The risk of collisions between man-made objects in space is growing. With the increase in space debris and the launch of mega-constellations, the situation is expected to get worse. Therefore, another area where machine learning is being tested is in space situational awareness and conjunction events, where two or more spacecraft arrive at the same point and time. Ideally, by identifying conjunction events requiring maneuver action, we can capture specific data for events and operator responses to feed into a machine learning algorithm in order to determine and mitigate future events. However, edge-case scenarios or scenarios that occur only at an extreme operating parameter, can be difficult for training since they can be unique and hard to capture.
Figure 3: Spacecraft Conjunction Simulation Using FreeFlyer Software.
As we investigate the future of space exploration, we cannot overlook the need for spacecraft maintenance missions. The spacecraft we are launching today are designed for routine assisted and self-maintenance including hardware upgrades, refueling, and service for jammed systems like solar arrays.
NASA’s On-orbit Servicing, Assembly, and Manufacturing 1 (OSAM-1), formerly called Restore-L, is a robotic spacecraft equipped with the tools, technologies, and techniques needed to extend the life of satellites, even if they were not designed for servicing. During its mission, the OSAM-1 spacecraft will rendezvous, grasp, refuel, and relocate a U.S. Government-owned satellite to extend its life.
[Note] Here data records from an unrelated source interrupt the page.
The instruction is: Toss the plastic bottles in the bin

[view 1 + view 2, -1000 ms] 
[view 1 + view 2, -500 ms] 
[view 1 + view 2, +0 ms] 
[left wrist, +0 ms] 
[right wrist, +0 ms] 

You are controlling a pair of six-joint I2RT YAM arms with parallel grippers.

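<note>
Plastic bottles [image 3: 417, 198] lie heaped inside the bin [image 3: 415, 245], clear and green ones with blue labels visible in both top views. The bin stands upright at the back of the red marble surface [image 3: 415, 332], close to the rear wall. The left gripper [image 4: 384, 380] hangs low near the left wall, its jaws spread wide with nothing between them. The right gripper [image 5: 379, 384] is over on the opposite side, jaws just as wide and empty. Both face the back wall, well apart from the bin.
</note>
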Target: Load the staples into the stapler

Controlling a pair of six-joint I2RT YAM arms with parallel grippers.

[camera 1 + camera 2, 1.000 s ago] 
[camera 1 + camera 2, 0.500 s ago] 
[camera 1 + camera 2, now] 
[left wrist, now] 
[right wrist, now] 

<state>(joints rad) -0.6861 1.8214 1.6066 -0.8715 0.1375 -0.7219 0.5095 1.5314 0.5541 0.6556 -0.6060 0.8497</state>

Using the attached payload called Space Infrastructure Dexterous Robot (SPIDER), OSAM-1 can assemble and install a 9-foot communications antenna and add a 32-foot beam to the government satellite.7
The maintenance mission technology supported by AI and machine learning technologies includes autonomous, real-time relative navigation systems, dexterous robotic arms that precisely execute assignments, and advanced tools to execute servicing tasks.
Figure 4: Artist Concept of the OSAM-1 Servicing Mission. Credit: NASA
AI and machine learning capabilities are making significant impacts in the space industry by creating efficiencies in mission planning and operations and providing scientists with the ability to explore the far reaches of space. While automation of tasks paves the way for the use of AI, the ability for spacecraft to become fully cognitive machines, capable of making critical decisions based on their current environment, without reliance on ground systems to perform essential functions will create more time for humans to spend on valued and more complex research activities.